Rintraccia analogie tra sé e Clara?
«Non sono ebrea come lei, né ho vissuto la guerra, né ho patito la scoliosi. Però la comprendo. Ero via dalla famiglia fin da giovanissima.
Ho iniziato la carriera a 14 anni e viaggiavo ovunque, conducendo una vita differente da quella delle mie coetanee. Clara entrò nel mondo della musica prestissimo: diede i primi concerti a 12 anni. Non ho il suo genio, certo, ma conosco quel tipo di performance. So come ci si sente quando si è diverse da tutte e certe persone ti vorrebbero “inscatolare”.
Non ho mai rinunciato a ciò che sono e lei lo stesso».
In scena si moltiplica in numerosi personaggi.
«Ne faccio una quindicina immedesimandomi con gli incontri fondamentali di Clara, che seguo dall’infanzia alla morte. Divento i musicisti che conobbe: Dinu Lupatti, Pablo Casals, Arthur Grumiaux… Poi lo zio, le zie, la nonna, la madre, la sorella, un dottore, l’impresario, i fan e gli amici, tra cui Chaplin. Cerco dicogliere il loro spirito dall’interno. Se interpreto un uomo non sono una donna che finge d’essere uomo, ma uno spazio in cui risuonano le sue emozioni».
Ci sono passaggi in cui non teme di svilire il suo aspetto. Cos’è per lei la bellezza?
«È la vertigine di recitare in teatro e di poter dare agli altri, col mio lavoro, momenti belli per uscire dalla durissima quotidianità. Il mondo è violento, faticoso. L’arte è una risorsa enorme che trasmette speranze».

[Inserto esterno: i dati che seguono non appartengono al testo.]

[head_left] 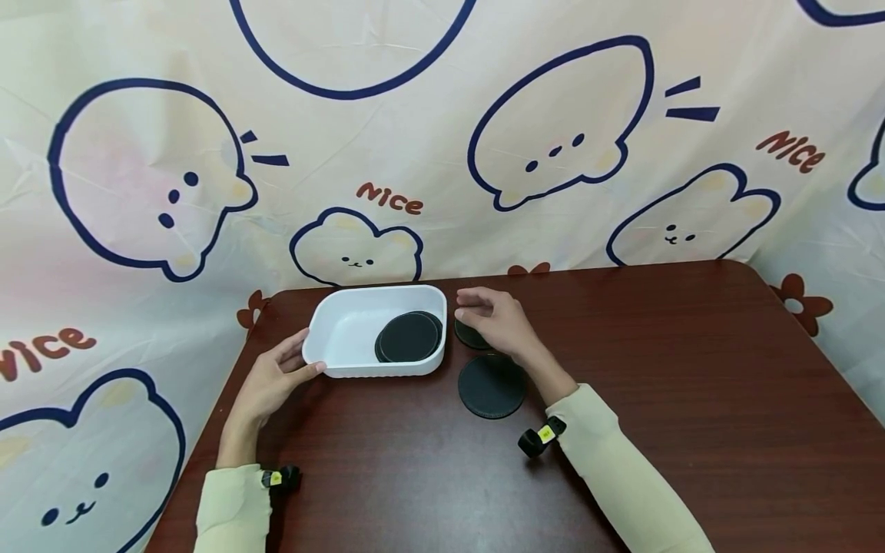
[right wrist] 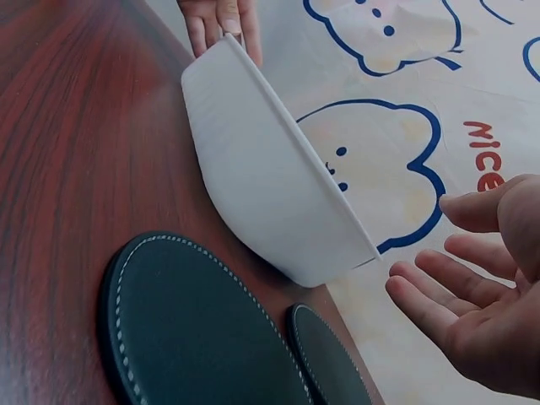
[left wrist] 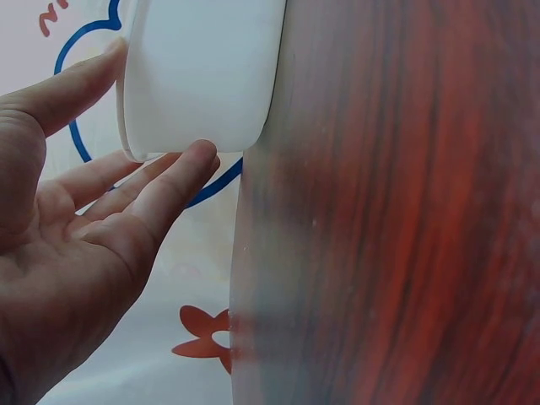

Quale rapporto ha con la musica?
«Non sono musicista, ma adoro la musica e ne ascolto molta. Nello spettacolo devo essere musicale, cesellando le parole un po’ come vocalizzi e variando tempi e sfumature dinamiche. C’è quasi una partitura verbale che s’intreccia a quella musicale, eseguita dalla pianista Isil Bengi, il mio doppio alla tastiera.
Il cinema? Altri progetti?
«Stanno per uscire tre film nei quali ho un ruolo: Le bonheur est pour demain di Brigitte Sy, con Béatrice Dalle,Consentement, di Vanessa Filho, che parla di pedofilia, eUna storia nera, di Leonardo D’Agostini, sul femminicidio. Per quanto riguarda il teatro, sto per cominciare le prove diUna giornata particolarecon la regia di Lilo Baur, per la Comédie Française. Farò la parte che nel film di Scola era di Sofia Loren.
Ecco due individui senza niente in comune – lui è un gay, lei è una casalinga – che si ritrovano uniti dal caso e stabiliscono un’intesa profonda. Così è la vita: assurda e sorprendente».